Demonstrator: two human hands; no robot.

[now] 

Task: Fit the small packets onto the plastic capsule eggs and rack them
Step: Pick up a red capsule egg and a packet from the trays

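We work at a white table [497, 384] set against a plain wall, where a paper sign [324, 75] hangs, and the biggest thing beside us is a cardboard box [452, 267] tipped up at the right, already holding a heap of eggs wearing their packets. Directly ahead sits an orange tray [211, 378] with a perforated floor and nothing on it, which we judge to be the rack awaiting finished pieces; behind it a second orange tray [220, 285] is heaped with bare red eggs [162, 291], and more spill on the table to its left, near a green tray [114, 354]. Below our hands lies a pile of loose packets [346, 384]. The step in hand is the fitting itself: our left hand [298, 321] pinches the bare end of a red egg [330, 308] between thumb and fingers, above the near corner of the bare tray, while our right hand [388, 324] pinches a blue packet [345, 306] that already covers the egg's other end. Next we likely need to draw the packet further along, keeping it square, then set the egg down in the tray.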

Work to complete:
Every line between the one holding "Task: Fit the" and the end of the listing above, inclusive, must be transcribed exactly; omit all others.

Response:
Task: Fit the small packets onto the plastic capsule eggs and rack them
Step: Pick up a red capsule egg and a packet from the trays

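We work at a white table [497, 384] set against a plain wall, where a paper sign [324, 75] hangs, and the biggest thing beside us is a cardboard box [452, 267] tipped up at the right, already holding a heap of eggs wearing their packets. Directly ahead sits an orange tray [211, 378] with a perforated floor and nothing on it, which we judge to be the rack awaiting finished pieces; behind it a second orange tray [220, 285] is heaped with bare red eggs [162, 291], and more spill on the table to its left, near a green tray [114, 354]. Below our hands lies a pile of loose packets [346, 384]. The step in hand is the fitting itself: our left hand [298, 321] pinches the bare end of a red egg [330, 308] between thumb and fingers, above the near corner of the bare tray, while our right hand [388, 324] pinches a blue packet [345, 306] that already covers the egg's other end. Next we likely need to draw the packet further along, keeping it square, then set the egg down in the tray.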

No more is needed to finish this exercise.